# Opening Files
## Supported File Types
### PyMuPDF can open files other than just PDF.

The following file types are supported:

The following file types are supported:

#### File type
##### Document Formats
        PDF XPS EPUB MOBI FB2 CBZ SVG TXT
#### Image Formats
        Input formats
            JPG/JPEG, PNG, BMP, GIF, TIFF, PNM, PGM, PBM, PPM, PAM, JXR, JPX/JP2, PSD
        Output formats
            JPG/JPEG, PNG, PNM, PGM, PBM, PPM, PAM, PSD, PS


### How to Open a File
To open a file, do the following:

        doc = pymupdf.open("a.pdf")

### Opening with a Wrong File Extension
If you have a document with a wrong file extension for its type, you can still correctly open it.

Assume that “some.file” is actually an XPS. Open it like so:

        doc = pymupdf.open("some.file", filetype="xps")

### Opening Files as Text
PyMuPDF has the capability to open any plain text file as a document. In order to do this you should provide the filetype parameter for the pymupdf.open function as "txt".

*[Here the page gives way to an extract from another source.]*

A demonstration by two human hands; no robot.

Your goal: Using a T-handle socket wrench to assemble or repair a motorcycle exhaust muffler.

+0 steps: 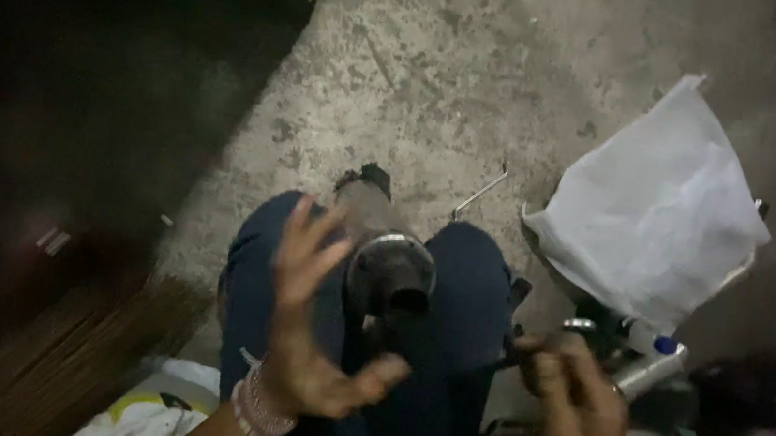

        doc = pymupdf.open("my_program.py", filetype="txt")


Opening Files as Text
PyMuPDF has the capability to open any plain text file as a document. In order to do this you should provide the filetype parameter for the pymupdf.open function as "txt".

doc = pymupdf.open("my_program.py", filetype="txt")

In this way you are able to open a variety of file types and perform the typical non-PDF specific features like text searching, text extracting and page rendering. Obviously, once you have rendered your txt content, then saving as PDF or merging with other PDF files is no problem.

### Examples
### Opening a C# file
        doc = pymupdf.open("MyClass.cs", filetype="txt")
### Opening an XML file
        doc = pymupdf.open("my_data.xml", filetype="txt")
### Opening a JSON file
        doc = pymupdf.open("more_of_my_data.json", filetype="txt")
And so on!

As you can imagine many text based file formats can be very simply opened and interpreted by PyMuPDF. This can make data analysis and extraction for a wide range of previously unavailable files suddenly possible.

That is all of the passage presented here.